Ancak bu, sadece artçı şoktur. Aslolan ana sarsılmanın büyüklüğü DP’nin iktidar olmasında ve ülkenin kodlarına yaptığı müdahalede aranmalıdır. Özel sektör ve piyasalaşmanın “Adalet” isimli kulüp örneği üzerinden ilk kez kamuoyu önüne çıktığı bu dönemde, liberal ve profesyonel spor paradigması öne çıkartılmış ve İstanbul’un üç büyüklerinin yönetimlerine Demokrat Parti’li vekiller atanmıştır.
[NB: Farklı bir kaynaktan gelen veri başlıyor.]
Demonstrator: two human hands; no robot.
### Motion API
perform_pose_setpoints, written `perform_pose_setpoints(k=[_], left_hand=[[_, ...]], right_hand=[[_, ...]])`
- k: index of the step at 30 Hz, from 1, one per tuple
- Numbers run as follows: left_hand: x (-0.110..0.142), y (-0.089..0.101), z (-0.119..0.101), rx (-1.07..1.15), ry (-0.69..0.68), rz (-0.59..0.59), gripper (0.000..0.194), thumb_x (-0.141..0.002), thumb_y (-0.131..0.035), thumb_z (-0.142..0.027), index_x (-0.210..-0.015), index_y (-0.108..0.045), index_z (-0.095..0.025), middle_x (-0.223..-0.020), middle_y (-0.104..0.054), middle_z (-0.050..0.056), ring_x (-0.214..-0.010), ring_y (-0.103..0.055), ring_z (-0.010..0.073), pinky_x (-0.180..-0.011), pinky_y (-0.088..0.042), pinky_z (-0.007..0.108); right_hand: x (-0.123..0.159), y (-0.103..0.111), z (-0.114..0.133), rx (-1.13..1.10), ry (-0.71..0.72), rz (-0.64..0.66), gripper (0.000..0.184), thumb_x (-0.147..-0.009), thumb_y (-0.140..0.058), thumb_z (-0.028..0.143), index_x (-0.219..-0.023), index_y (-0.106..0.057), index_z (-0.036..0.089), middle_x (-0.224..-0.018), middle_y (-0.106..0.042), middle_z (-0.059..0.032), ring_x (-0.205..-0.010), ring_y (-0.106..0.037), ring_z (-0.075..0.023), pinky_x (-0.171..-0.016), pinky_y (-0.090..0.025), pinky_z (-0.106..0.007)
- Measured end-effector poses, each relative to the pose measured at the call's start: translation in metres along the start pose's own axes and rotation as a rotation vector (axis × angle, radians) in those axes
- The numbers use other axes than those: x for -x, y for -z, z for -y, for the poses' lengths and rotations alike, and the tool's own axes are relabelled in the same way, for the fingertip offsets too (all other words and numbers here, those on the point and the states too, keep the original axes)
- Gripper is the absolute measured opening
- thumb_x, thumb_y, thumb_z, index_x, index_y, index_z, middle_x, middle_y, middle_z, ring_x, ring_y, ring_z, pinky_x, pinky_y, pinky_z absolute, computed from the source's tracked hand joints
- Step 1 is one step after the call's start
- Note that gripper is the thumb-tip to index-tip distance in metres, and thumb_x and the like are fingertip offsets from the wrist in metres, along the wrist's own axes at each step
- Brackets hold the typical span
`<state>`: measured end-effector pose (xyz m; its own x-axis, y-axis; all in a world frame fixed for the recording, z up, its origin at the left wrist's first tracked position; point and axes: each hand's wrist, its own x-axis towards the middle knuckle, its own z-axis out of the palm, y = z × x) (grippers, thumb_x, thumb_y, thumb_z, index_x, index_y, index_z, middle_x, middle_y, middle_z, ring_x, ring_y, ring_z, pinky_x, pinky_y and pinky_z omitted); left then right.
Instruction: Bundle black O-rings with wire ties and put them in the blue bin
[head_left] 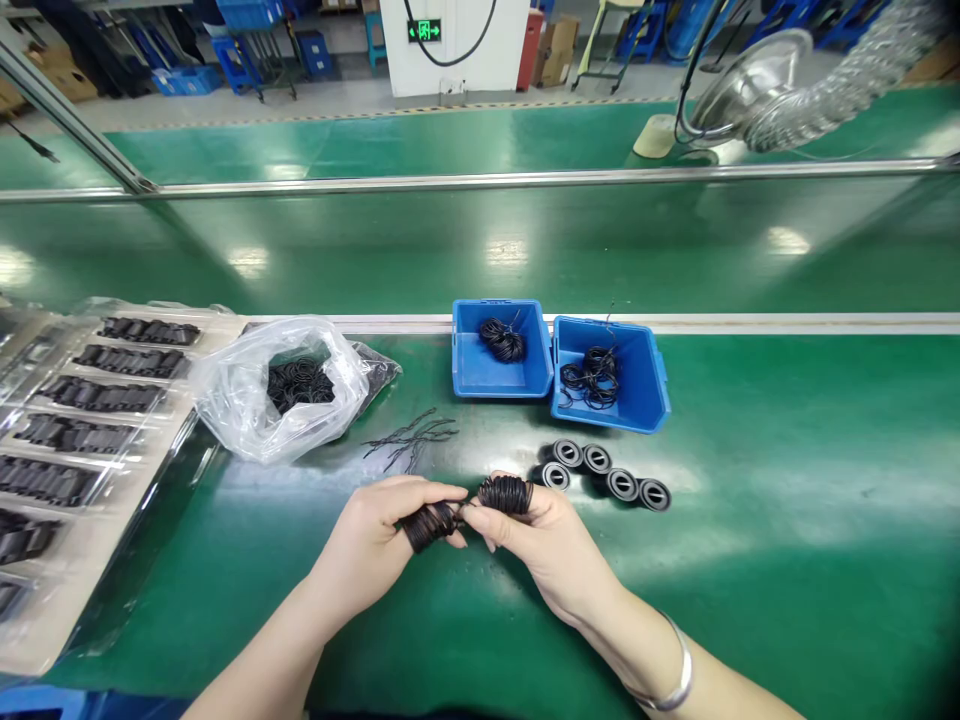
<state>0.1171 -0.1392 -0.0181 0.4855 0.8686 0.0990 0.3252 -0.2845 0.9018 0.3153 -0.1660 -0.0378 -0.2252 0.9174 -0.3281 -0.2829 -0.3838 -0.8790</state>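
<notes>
In the middle of the green table, my left hand (379, 540) and my right hand (544, 545) are closed on a bundle of thin black rubber-like loops (506, 494). It bulges on both sides and narrows in the middle, where my fingertips and thumbs meet. My left fingers grip the left bulge, while the right one lies over my right fingers. Whether a tie runs round the narrow part is hidden. Beyond my left hand lie several thin black twisted strips (415, 438). Several black cylindrical parts (622, 485) with ring-shaped ends stand just beyond my right hand.
A clear plastic bag (225, 400) of black rings (300, 383) sits at left. Two blue bins (469, 375) (641, 400) hold dark looped bundles. Trays of black parts (150, 470) cover the left edge. A metal rail (487, 183) and a silver duct hose (825, 100) are farther back.
</notes>
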Motion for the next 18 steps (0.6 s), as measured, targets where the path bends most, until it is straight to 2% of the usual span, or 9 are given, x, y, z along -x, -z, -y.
perform_pose_setpoints(k=[3, 5, 9, 13, 18], left_hand=[[0.0009, 0.0006, 0.0001, 0.163, 0.143, -0.002, 0.022, -0.091, -0.061, -0.014, -0.107, -0.076, -0.02, -0.079, -0.081, 0.004, -0.072, -0.077, 0.02, -0.069, -0.062, 0.031], [0.0013, 0.0018, 0.0014, 0.253, 0.258, -0.046, 0.02, -0.092, -0.06, -0.016, -0.105, -0.075, -0.018, -0.083, -0.081, 0.006, -0.07, -0.078, 0.0202, -0.067, -0.064, 0.031], [-0.0002, 0.0049, 0.0031, 0.223, 0.367, -0.079, 0.017, -0.093, -0.06, -0.022, -0.105, -0.071, -0.017, -0.087, -0.08, 0.006, -0.079, -0.079, 0.0205, -0.075, -0.064, 0.031], [-0.0018, 0.0062, 0.0014, 0.142, 0.314, -0.032, 0.016, -0.095, -0.057, -0.024, -0.101, -0.07, -0.018, -0.091, -0.079, 0.006, -0.083, -0.077, 0.019, -0.076, -0.062, 0.029], [-0.002, 0.0067, 0.0, 0.024, 0.129, -0.014, 0.017, -0.095, -0.058, -0.021, -0.102, -0.073, -0.02, -0.087, -0.079, 0.005, -0.083, -0.075, 0.0195, -0.077, -0.058, 0.03]], right_hand=[[-0.0019, -0.0003, 0.0015, -0.146, -0.051, -0.029, 0.025, -0.077, -0.084, 0.035, -0.069, -0.071, 0.016, -0.057, -0.054, 0.0039, -0.057, -0.047, -0.0103, -0.059, -0.04, -0.025], [-0.0034, 0.0, 0.0029, -0.297, -0.08, -0.023, 0.022, -0.08, -0.082, 0.035, -0.074, -0.072, 0.016, -0.06, -0.055, 0.0038, -0.057, -0.049, -0.0098, -0.059, -0.043, -0.024], [-0.005, 0.0015, 0.006, -0.457, -0.107, 0.005, 0.017, -0.082, -0.081, 0.03, -0.091, -0.075, 0.018, -0.083, -0.069, -0.0029, -0.075, -0.064, -0.0138, -0.068, -0.055, -0.025], [-0.0052, 0.0018, 0.0074, -0.44, -0.103, 0.01, 0.018, -0.081, -0.081, 0.029, -0.092, -0.077, 0.015, -0.097, -0.073, -0.0079, -0.083, -0.07, -0.0168, -0.071, -0.058, -0.025], [-0.0046, 0.0027, 0.0078, -0.448, -0.089, 0.027, 0.022, -0.087, -0.075, 0.034, -0.085, -0.076, 0.012, -0.08, -0.073, -0.0073, -0.068, -0.068, -0.0139, -0.065, -0.057, -0.024]])
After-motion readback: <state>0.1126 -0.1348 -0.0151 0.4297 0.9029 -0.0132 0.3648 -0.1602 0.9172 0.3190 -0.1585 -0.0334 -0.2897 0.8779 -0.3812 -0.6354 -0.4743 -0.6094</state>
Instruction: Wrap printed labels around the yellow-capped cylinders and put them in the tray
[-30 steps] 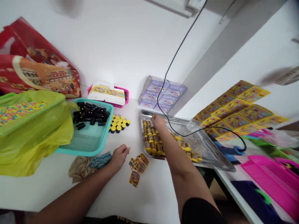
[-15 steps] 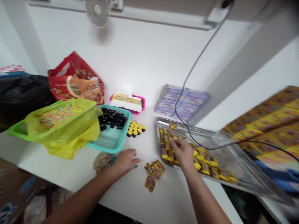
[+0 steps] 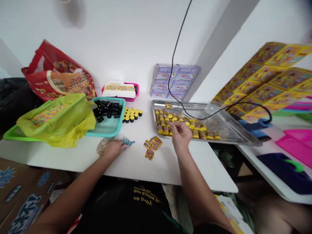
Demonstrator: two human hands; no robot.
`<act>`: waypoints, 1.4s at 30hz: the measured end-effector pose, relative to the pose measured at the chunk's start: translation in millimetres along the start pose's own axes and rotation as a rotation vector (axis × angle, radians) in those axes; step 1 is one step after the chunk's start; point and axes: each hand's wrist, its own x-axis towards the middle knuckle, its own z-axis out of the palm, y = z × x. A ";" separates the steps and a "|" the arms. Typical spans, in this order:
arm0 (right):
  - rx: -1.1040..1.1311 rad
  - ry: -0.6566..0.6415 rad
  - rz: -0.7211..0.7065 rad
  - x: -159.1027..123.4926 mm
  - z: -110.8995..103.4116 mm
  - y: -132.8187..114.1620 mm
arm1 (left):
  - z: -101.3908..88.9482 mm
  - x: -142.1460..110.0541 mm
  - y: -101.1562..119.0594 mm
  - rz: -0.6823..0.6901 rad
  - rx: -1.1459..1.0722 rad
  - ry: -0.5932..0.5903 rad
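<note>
My left hand (image 3: pixel 112 150) lies low over the table, its fingers closed around a blue-and-white striped piece (image 3: pixel 128 142) whose pointed end sticks out to the right. A crumpled beige cloth (image 3: pixel 101 146) is beside that hand. My right hand (image 3: pixel 182 134) is at the front edge of the metal tray (image 3: pixel 226 130), thumb and fingers pinched together; whatever they hold is hidden. In the tray stand and lie several small yellow-capped tubs (image 3: pixel 165 130) with printed wraps. Between my hands lie small printed yellow labels (image 3: pixel 154 143).
Yellow-topped black caps (image 3: pixel 131 116) stand by a turquoise basket (image 3: pixel 119 125) holding black pieces. A yellow bag (image 3: pixel 75 126) with colourful bits is at the left. A black cable (image 3: pixel 173 55) hangs across the tray. Purple boxes (image 3: pixel 170 81) stand against the wall.
The view has tilted down and swung right. My left hand has drawn back to the striped piece and closed. My right hand has moved from over the tubs to the tray's front edge.
</note>
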 end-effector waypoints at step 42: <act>0.134 -0.607 0.324 -10.3 121.6 -8.0 | 68.7 88.8 20.1 -0.074 -0.638 0.024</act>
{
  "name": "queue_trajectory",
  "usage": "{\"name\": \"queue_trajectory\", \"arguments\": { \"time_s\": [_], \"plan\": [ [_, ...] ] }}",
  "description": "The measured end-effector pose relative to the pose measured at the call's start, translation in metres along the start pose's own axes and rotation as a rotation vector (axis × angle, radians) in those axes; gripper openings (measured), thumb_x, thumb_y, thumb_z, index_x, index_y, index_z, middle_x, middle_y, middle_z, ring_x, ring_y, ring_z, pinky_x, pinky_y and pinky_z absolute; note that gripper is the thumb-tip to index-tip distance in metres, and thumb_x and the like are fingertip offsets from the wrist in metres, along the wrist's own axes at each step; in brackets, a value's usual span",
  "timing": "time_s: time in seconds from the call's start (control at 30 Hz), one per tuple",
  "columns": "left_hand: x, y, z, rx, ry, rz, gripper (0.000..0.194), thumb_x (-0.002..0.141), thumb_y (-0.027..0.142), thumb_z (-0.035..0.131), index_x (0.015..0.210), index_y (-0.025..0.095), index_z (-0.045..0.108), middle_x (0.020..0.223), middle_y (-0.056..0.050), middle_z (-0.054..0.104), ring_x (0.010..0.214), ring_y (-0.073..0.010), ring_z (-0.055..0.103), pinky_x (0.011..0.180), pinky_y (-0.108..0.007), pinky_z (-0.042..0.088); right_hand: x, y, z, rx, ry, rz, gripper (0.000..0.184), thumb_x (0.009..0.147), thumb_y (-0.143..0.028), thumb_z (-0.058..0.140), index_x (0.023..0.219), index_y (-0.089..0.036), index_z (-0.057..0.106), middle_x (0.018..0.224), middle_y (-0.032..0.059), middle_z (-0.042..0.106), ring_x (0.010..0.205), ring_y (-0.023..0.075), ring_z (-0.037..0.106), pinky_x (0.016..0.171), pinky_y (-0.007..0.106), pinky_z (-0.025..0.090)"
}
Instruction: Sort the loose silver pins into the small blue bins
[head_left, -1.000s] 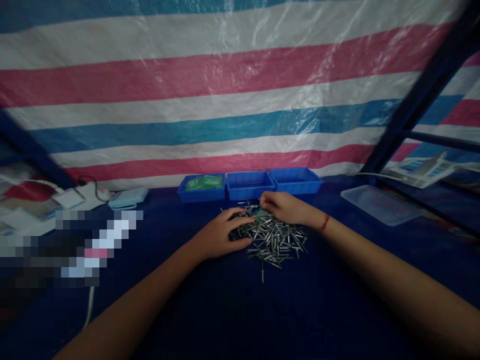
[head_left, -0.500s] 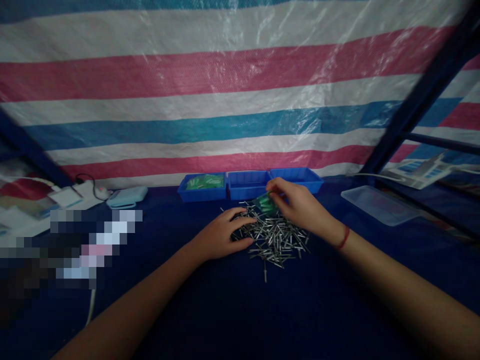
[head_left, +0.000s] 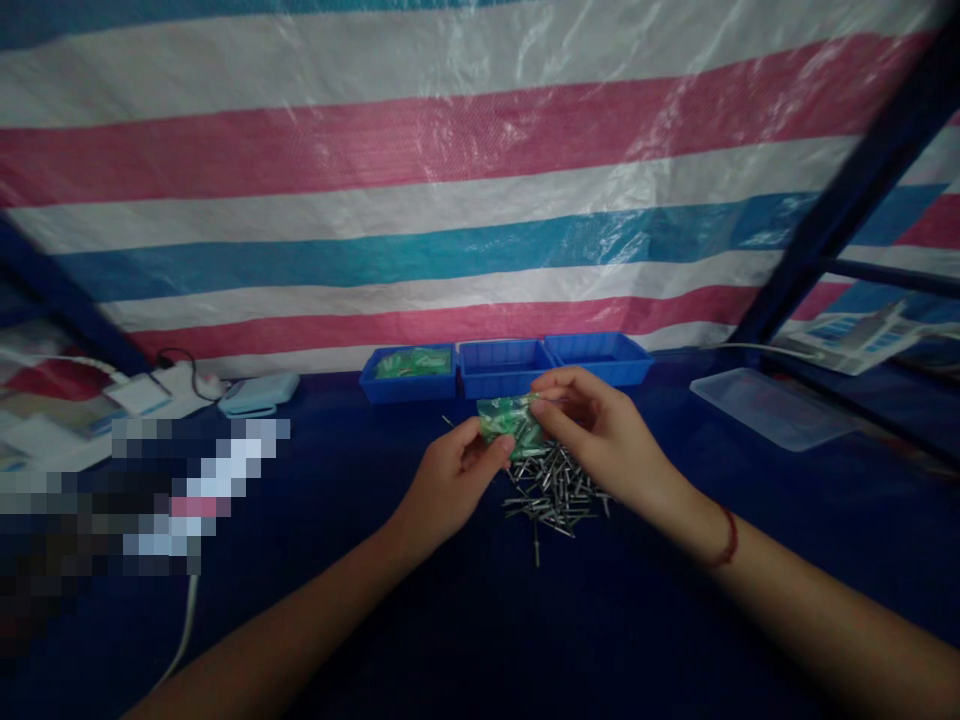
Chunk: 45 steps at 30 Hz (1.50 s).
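A small green plastic bag point(head_left: 508, 422) hangs between both hands just above a pile of small metal pins point(head_left: 555, 490) on the dark blue table point(head_left: 480, 620). My left hand point(head_left: 450, 480) pinches the bag's left side with thumb and fingers. My right hand point(head_left: 600, 430) grips its right edge; a red string is round that wrist. Three blue trays stand in a row behind the pile: the left tray point(head_left: 409, 373) holds more green bags, the middle tray point(head_left: 501, 366) and right tray point(head_left: 600, 358) show no contents.
A striped pink, white and blue tarpaulin point(head_left: 450, 200) hangs behind the table. A clear plastic lid point(head_left: 772, 405) lies at the right, near a dark blue frame post point(head_left: 847, 200). At the left lie a pale blue case point(head_left: 259, 393), white devices with a cable, and a blurred-out patch.
My right hand picked the green bag out of the pin pile and lifted it. My left hand left the pins and rose to take the bag's other side.
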<state>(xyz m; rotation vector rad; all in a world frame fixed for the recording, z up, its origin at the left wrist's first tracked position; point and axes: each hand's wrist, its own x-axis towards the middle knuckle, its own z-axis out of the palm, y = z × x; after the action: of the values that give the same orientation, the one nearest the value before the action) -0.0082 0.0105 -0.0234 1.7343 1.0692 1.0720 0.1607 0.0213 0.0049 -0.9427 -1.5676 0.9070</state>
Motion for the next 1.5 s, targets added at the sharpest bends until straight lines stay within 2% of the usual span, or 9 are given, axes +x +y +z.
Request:
{"name": "queue_trajectory", "arguments": {
  "time_s": [0.17, 0.3, 0.4, 0.47, 0.57, 0.8, 0.97, 1.13, 1.5],
  "plan": [
    [-0.002, 0.0, -0.002, -0.114, 0.016, -0.005, 0.022, 0.083, 0.036, 0.054, 0.086, 0.015, 0.058, 0.074, -0.002, 0.06, 0.072, -0.0147, 0.058, 0.067, -0.027, 0.044, -0.005, 0.0, 0.002, -0.002, -0.266, 0.023, 0.006, 0.074, -0.021, 0.062, 0.076, -0.018, 0.058, 0.07, -0.0005, 0.063, 0.064, 0.0119, 0.061, 0.059, 0.027, 0.049],
    [0.002, -0.002, -0.003, -0.41, 0.058, -0.087, 0.048, 0.082, 0.057, 0.048, 0.11, 0.017, 0.052, 0.094, -0.007, 0.061, 0.078, -0.0173, 0.059, 0.065, -0.028, 0.047, -0.008, -0.002, 0.0, -0.227, -0.107, -0.265, 0.006, 0.078, -0.015, 0.057, 0.077, -0.019, 0.061, 0.079, 0.0025, 0.065, 0.074, 0.0144, 0.062, 0.063, 0.029, 0.05],
    [0.003, -0.002, -0.003, -0.63, -0.058, -0.244, 0.069, 0.078, 0.073, 0.033, 0.11, 0.015, 0.053, 0.092, -0.01, 0.062, 0.068, -0.0168, 0.059, 0.053, -0.026, 0.045, -0.01, -0.004, -0.004, -0.394, -0.074, -0.511, 0.015, 0.08, -0.01, 0.053, 0.083, -0.022, 0.063, 0.091, 0.004, 0.064, 0.088, 0.017, 0.061, 0.075, 0.033, 0.05],
    [0.001, 0.0, -0.003, -0.643, -0.167, -0.286, 0.066, 0.076, 0.073, 0.039, 0.097, 0.013, 0.059, 0.079, -0.008, 0.062, 0.062, -0.0149, 0.057, 0.051, -0.025, 0.043, -0.011, -0.005, -0.006, -0.485, -0.098, -0.6, 0.021, 0.081, -0.009, 0.051, 0.086, -0.025, 0.064, 0.097, 0.0038, 0.063, 0.095, 0.0187, 0.059, 0.08, 0.037, 0.049],
    [-0.003, 0.003, 0.0, -0.558, -0.144, -0.24, 0.043, 0.076, 0.055, 0.059, 0.09, 0.014, 0.061, 0.073, -0.005, 0.06, 0.061, -0.0131, 0.056, 0.054, -0.025, 0.045, -0.012, -0.005, -0.006, -0.573, -0.12, -0.669, 0.026, 0.081, -0.009, 0.05, 0.089, -0.028, 0.065, 0.105, 0.0041, 0.06, 0.102, 0.0215, 0.055, 0.082, 0.042, 0.047],
    [-0.002, 0.003, -0.003, -0.362, 0.03, -0.141, 0.028, 0.08, 0.041, 0.058, 0.087, 0.015, 0.062, 0.078, -0.004, 0.062, 0.063, -0.0123, 0.055, 0.061, -0.027, 0.047, -0.013, -0.001, 0.006, -0.26, -0.09, -0.263, 0.028, 0.086, -0.024, 0.051, 0.114, -0.022, 0.05, 0.092, 0.0043, 0.059, 0.071, 0.0134, 0.058, 0.064, 0.03, 0.048],
    [-0.002, 0.002, -0.006, -0.286, -0.002, -0.087, 0.028, 0.08, 0.041, 0.057, 0.088, 0.015, 0.061, 0.077, -0.002, 0.062, 0.063, -0.0119, 0.056, 0.06, -0.025, 0.047, -0.016, 0.008, 0.013, -0.105, -0.266, -0.05, 0.013, 0.084, -0.031, 0.055, 0.086, -0.019, 0.05, 0.065, -0.0038, 0.051, 0.056, 0.0097, 0.049, 0.05, 0.024, 0.039],
    [-0.003, 0.0, -0.002, -0.23, -0.037, -0.082, 0.032, 0.083, 0.046, 0.052, 0.086, 0.015, 0.057, 0.066, 0.0, 0.057, 0.055, -0.0098, 0.053, 0.053, -0.023, 0.045, -0.017, 0.01, 0.012, -0.104, -0.218, -0.022, 0.026, 0.085, -0.035, 0.053, 0.069, -0.021, 0.039, 0.062, -0.0043, 0.045, 0.054, 0.0095, 0.045, 0.049, 0.025, 0.036],
    [-0.003, -0.002, -0.006, -0.158, -0.071, -0.008, 0.026, 0.085, 0.041, 0.048, 0.085, 0.015, 0.052, 0.067, 0.0, 0.057, 0.054, -0.0093, 0.052, 0.05, -0.022, 0.043, -0.014, 0.005, 0.008, -0.085, -0.314, -0.043, 0.02, 0.085, -0.033, 0.054, 0.072, -0.02, 0.047, 0.062, -0.0033, 0.052, 0.055, 0.01, 0.05, 0.049, 0.024, 0.04]
  ]
}}
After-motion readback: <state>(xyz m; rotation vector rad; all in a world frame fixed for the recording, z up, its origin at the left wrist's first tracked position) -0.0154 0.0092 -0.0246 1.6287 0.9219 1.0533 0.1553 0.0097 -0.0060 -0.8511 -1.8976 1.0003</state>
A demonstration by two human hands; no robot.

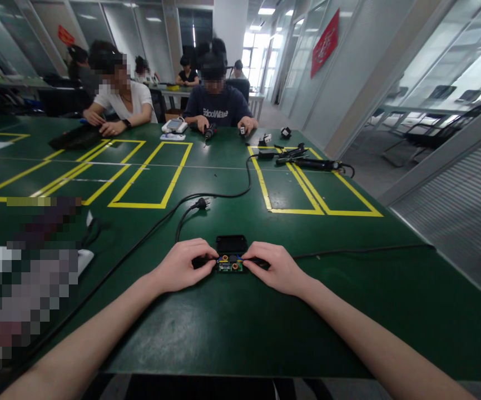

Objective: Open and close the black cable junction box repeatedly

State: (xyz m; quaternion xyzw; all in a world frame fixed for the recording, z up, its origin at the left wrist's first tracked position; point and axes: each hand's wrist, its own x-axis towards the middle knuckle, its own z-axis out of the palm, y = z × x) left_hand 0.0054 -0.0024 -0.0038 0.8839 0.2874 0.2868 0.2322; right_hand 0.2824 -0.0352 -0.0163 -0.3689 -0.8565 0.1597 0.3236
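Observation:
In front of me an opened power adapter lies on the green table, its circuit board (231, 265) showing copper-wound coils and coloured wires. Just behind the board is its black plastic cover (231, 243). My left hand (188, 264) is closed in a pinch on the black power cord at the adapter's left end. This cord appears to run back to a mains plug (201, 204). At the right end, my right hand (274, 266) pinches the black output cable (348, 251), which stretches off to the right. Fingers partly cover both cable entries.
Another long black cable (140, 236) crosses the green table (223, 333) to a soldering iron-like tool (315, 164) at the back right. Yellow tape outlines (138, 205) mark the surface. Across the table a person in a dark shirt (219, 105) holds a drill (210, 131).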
MÜDAHALEDEN İŞGALE: CUMHURİYET’İN SON VİRAJI
Ardından gelen 80 darbesi ise AKP’ye gelen yolun işaret fişeğidir. 12 Eylül ile başlayan liberal ve İslami model, medyanın, sporun ve bir bütün olarak siyasi arenanın mutlak dönüşümünü dayatmıştır. 24 Ocak kararları ve özelleştirme furyası, Naim Süleymanoğlu’nun 1 milyon dolarlık transferi (kaçırılışı) liglere ve kulüplerin pozisyonlarına yapılan sayısız müdahale, baskı ve ardından gelen seyirci profilinin, mali kaynakların yapısının ve tüketici davranış kalıplarının dönüşümü gibi endüstriyel birçok dönüşüm, AKP döneminde sporun “karşı devrimci” akla teslimini de kolaylaştırmıştır.
12 Eylül sonrasında kurumsallaşan Özalist dayatma, sınıfsal olduğu şüphesiz anti-komünist bir kimlik ve refleks geliştirirken, bunu AKP’ye devretmekte de başarı göstermiştir. Bilakis 1990’lı yılların başında ve Sovyetler Birliği’nin de çözülüşüyle birlikte dünyayla eş zamanlı olarak spora dahil olan iş (business) kavramı futbolun ekonomik olarak kamusal niteliğinden ayrıştırılması anlamına gelecektir.
AKP’li yıllarda ise spordaki basınç, yerini açık bir işgale bırakmıştır.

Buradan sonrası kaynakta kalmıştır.